The Supreme Court rules that the remuneration of directors in a commercial entity, ascertained and provided for in the articles of association of the company, is not considered a non-deductible liberality, even if it was not approved by the general meeting of shareholders. In the case of a sole proprietorship, approval by the general meeting is not required because the sole shareholder exercises the powers of such body.
The Supreme Court has established in a consolidated jurisprudence that the relationship of the corporate administrators is of a commercial nature. The denial of the deductibility of remuneration expenses to administrators or workers who are also administrators is based on considering them as donations or liberalities. The contested ruling, following the doctrine of the STS of March 30th, 2021, establishes that the expenses credited and accounted for are not deductible if they constitute donations or gifts, except those corresponding to public relations with clients or suppliers, common practices with the company’s personnel, promotion of sales or services, or direct or indirect improvements to the business result, provided that they are not destined to partners or participants.
The first instance ruling denies the deductibility of the expense, arguing that the acquisition of own shares and the capital reduction are not related to the business activity and are considered to be expenses for donations or gifts according to art. 14.1.e) of the Corporate Tax Act (previous revised text of Corporate Tax Act). The expert report confirms that the transaction benefited the company and generated significant profits in the income statement. However, the debate on whether the transaction benefited certain participants or the company is not relevant to determine the deductibility of the expense, since the animus donandi requirement is not met in this case.
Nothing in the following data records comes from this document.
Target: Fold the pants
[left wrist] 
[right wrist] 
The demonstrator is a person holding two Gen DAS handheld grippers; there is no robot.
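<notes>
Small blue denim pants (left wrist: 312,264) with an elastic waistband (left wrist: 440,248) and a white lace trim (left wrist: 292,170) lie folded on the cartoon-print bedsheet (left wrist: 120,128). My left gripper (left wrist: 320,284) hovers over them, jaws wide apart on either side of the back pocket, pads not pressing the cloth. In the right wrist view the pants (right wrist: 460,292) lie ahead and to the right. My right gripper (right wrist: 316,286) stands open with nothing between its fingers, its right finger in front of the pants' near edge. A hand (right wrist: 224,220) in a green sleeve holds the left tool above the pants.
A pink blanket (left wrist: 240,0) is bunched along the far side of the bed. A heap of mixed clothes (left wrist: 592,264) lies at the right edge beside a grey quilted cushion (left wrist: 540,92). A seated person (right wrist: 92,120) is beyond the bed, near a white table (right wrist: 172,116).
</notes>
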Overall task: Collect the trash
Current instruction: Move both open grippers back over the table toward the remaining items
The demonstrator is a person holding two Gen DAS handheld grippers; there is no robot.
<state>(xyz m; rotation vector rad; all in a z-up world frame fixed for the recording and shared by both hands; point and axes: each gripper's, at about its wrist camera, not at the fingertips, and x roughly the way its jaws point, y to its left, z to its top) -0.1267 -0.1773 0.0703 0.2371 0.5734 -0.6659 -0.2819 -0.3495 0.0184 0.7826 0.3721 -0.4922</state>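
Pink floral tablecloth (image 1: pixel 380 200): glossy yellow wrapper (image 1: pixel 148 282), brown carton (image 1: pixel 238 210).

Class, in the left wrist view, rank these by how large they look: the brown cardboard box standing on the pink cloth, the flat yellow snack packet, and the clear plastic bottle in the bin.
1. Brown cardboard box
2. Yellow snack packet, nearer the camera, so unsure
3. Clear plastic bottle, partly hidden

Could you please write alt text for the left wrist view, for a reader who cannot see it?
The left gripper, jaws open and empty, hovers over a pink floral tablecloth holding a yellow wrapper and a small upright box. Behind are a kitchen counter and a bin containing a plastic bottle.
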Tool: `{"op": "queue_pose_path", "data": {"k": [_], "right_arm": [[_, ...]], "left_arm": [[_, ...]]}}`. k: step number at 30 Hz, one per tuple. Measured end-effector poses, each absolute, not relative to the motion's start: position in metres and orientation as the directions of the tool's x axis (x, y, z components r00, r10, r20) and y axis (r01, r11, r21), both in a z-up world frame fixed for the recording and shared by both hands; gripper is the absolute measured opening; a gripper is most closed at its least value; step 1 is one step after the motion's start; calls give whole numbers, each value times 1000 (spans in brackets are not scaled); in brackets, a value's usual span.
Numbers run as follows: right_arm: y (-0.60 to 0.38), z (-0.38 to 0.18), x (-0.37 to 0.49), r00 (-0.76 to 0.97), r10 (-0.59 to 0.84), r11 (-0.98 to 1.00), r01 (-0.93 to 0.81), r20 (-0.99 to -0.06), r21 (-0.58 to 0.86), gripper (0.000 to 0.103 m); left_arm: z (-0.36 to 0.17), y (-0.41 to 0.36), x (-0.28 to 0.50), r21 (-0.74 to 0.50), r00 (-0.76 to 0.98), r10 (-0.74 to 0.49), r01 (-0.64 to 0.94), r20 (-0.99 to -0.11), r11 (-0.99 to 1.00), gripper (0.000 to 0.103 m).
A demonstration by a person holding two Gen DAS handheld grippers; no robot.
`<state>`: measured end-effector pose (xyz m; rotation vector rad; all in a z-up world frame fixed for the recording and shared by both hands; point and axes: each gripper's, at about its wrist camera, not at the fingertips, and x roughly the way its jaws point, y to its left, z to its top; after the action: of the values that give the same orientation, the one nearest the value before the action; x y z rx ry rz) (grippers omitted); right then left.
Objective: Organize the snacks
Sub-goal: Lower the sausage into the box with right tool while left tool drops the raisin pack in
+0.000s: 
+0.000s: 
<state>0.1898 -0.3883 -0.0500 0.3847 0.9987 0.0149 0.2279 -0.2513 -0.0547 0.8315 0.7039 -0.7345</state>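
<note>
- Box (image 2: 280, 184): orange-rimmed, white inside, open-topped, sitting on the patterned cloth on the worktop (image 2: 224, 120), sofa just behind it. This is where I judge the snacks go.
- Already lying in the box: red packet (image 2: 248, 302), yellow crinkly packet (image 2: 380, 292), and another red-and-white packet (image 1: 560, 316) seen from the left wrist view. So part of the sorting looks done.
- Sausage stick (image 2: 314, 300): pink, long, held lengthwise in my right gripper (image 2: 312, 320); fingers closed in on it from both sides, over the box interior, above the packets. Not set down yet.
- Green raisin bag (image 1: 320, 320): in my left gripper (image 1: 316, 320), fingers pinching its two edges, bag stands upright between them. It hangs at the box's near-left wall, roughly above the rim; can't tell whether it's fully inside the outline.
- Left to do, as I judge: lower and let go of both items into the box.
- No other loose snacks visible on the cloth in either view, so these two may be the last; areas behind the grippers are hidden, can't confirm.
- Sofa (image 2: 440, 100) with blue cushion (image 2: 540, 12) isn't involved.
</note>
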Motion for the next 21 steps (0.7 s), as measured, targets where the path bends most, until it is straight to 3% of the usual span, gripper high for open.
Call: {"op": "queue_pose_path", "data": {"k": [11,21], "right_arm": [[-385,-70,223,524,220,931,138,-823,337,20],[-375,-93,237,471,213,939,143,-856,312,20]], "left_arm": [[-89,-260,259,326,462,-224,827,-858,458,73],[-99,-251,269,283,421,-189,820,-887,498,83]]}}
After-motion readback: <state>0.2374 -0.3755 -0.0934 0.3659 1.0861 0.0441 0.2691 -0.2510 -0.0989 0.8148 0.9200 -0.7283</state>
In this appeal, it cannot be discussed whether the expenses with a clear onerous cause could have been exempted as deductible under other sections of art. 14 of the Corporate Tax Act (previous revised text of Corporate Tax Act) that corrects the accounting result, since the Court considers that they are not deductible in the Corporate Tax. Regarding the observance of the mercantile laws with respect to the statutory provision or the approval of the remuneration to the administrators, the Court holds that there is no unprotected or unprotected shareholding interest, so that a collegiate agreement of the meeting is not necessary in cases where the sole shareholder is the one who fixes, approves and knows the remuneration of the workers or administrators both before and after approving the accounts.
The Court rejects the total exclusion of the deduction of directors’ remuneration, even in the case of a sole shareholder. It considers that the remuneration accounted for and provided for in the articles of association must be considered tax deductible, regardless of the approval by the Shareholders’ Meeting. Even admitting the theory of the commercial relationship over the labor relationship, if the remuneration is real, proven, accounted and onerous, it is not considered a non-deductible liberality. The case law of the CJEU supports this approach, avoiding treating employee-managers unfavorably compared to other employees and allowing the deduction of their remuneration. The double link is also legally recognized, which invalidates the exclusivity of the single link as an argument to deny deductibility. Consequently, the disputed remunerations must be considered tax deductible.
According to the case law established by the Supreme Court, the remuneration received by the directors of a commercial entity, accounted for, accredited and provided for in the articles of association of the company, is not considered a non-deductible liberality according to article 14.1.e) of the Corporate Tax Act (previous revised text of Corporate Tax Act). This is valid even if they have not been approved by the general meeting, provided that the bylaws allow the manner and amount of the remuneration to be deducted, as is the case here. In the case of a sole proprietorship, it is not necessary to comply with the requirement of approval of the remuneration at the general meeting, since the sole shareholder exercises the powers of that body according to article 15 of the previous revised text of Capital Companies Act. Even if this requirement were to be considered enforceable in the future, its non-compliance would not automatically imply that the expense is a non-deductible liberality.